> **PROBLEM REQUIREMENTS**
Below are entries; tally how many lines hold the string "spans" and answer with only that figure.

> **DATA TO USE**
-- Opening Marker --
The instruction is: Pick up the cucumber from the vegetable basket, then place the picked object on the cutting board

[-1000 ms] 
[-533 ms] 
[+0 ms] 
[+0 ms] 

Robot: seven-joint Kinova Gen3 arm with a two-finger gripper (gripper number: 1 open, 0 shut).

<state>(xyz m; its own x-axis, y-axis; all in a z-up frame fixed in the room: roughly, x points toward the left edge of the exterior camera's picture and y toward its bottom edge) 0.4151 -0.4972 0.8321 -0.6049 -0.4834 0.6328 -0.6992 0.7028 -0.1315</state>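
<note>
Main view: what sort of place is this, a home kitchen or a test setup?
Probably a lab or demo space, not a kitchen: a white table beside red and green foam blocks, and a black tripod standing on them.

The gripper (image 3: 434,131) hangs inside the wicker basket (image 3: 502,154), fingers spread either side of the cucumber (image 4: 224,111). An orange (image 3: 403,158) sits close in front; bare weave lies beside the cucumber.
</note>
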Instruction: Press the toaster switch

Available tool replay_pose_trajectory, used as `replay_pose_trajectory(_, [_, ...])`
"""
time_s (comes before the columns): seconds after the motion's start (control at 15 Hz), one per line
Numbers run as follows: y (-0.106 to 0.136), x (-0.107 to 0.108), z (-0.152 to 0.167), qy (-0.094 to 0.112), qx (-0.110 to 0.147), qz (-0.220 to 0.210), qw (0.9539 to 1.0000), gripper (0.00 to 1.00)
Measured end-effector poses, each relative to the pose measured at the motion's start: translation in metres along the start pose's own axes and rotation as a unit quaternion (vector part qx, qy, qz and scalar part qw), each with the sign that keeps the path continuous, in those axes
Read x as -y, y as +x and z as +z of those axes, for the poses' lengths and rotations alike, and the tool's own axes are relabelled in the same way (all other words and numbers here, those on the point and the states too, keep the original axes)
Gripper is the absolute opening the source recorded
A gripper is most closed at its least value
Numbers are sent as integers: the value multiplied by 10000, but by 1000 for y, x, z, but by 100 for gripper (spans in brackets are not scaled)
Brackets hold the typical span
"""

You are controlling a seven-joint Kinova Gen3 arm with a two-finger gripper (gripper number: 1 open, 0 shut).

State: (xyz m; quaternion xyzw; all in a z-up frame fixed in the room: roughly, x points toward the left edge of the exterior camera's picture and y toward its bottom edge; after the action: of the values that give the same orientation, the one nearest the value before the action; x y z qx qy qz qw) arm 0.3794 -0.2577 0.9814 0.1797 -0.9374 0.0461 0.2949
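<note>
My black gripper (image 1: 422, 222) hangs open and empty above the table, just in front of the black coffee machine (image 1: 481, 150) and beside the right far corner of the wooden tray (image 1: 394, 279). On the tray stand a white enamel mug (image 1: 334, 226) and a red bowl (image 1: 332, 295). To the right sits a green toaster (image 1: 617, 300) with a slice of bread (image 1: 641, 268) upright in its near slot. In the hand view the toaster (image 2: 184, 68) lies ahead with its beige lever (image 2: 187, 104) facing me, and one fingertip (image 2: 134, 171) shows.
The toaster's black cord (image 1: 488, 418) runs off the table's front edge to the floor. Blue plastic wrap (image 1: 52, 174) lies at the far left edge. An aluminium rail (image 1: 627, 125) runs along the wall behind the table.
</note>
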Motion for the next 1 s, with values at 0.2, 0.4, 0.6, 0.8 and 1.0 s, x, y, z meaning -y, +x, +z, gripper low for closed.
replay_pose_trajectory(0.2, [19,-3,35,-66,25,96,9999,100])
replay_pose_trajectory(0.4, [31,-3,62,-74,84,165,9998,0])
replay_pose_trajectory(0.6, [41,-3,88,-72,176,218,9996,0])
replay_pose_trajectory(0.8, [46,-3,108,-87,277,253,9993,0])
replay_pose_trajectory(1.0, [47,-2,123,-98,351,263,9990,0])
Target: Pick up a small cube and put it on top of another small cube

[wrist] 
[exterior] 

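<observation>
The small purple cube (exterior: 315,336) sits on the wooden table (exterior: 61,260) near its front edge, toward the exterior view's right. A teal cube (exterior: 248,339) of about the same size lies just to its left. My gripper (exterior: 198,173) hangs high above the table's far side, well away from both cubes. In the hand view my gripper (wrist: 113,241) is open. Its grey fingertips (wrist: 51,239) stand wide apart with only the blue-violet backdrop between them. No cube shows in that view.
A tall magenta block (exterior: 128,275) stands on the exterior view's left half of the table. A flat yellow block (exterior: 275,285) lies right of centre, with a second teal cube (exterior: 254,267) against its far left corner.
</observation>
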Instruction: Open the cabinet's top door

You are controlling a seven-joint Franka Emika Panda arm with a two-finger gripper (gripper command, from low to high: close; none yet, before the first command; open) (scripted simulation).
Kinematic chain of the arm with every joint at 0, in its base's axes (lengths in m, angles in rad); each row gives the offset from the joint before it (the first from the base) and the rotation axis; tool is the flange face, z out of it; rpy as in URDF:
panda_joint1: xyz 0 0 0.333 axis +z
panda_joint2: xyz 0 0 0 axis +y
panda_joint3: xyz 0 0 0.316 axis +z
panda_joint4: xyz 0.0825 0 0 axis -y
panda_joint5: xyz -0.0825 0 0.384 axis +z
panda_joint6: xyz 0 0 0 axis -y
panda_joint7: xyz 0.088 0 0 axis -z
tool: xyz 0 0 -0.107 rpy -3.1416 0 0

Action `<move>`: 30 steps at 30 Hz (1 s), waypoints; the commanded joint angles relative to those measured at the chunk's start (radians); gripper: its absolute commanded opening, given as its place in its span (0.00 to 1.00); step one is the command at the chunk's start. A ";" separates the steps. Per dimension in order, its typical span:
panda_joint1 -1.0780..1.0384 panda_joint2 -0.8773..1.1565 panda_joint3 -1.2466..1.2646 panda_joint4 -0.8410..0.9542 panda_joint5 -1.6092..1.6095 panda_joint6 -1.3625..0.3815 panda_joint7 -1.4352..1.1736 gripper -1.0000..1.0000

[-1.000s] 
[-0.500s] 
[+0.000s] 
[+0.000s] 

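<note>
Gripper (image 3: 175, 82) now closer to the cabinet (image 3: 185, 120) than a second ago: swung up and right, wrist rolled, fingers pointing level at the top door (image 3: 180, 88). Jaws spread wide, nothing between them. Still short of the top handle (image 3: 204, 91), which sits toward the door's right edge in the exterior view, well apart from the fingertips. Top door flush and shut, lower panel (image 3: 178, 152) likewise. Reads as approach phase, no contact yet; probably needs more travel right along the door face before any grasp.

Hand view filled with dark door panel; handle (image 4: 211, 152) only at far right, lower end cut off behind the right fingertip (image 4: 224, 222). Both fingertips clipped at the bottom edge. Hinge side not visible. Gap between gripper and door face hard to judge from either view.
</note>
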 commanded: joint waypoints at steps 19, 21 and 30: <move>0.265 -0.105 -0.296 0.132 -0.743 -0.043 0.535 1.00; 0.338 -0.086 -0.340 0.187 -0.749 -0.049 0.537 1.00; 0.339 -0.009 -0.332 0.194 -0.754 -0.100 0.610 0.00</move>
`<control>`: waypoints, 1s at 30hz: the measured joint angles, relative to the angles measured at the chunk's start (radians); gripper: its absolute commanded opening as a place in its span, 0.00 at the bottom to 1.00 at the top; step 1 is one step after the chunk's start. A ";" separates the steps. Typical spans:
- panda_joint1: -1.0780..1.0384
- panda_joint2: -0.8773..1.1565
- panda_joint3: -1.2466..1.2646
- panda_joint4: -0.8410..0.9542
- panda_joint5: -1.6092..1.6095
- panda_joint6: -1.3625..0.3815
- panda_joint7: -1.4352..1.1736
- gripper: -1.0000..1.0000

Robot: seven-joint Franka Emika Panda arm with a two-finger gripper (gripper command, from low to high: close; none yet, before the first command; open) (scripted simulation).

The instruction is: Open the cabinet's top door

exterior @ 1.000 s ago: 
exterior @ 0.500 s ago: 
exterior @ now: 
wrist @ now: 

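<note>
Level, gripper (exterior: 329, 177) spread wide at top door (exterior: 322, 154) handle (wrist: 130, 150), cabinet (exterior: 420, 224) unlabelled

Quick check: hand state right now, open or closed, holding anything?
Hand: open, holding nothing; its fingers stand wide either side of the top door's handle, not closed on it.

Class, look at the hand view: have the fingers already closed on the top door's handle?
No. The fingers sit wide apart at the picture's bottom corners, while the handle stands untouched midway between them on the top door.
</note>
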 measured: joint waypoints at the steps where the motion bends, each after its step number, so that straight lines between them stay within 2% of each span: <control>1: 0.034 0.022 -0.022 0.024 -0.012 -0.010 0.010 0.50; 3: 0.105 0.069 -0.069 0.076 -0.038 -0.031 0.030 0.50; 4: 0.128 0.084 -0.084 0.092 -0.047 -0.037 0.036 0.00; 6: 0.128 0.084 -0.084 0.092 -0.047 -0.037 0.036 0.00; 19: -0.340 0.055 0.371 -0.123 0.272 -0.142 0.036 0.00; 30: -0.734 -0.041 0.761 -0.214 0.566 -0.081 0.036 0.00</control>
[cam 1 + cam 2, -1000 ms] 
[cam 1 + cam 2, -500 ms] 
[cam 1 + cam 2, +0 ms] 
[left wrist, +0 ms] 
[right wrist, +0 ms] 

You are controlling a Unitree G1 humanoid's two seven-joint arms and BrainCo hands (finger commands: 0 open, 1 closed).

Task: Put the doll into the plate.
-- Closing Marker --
> **RESULT**
2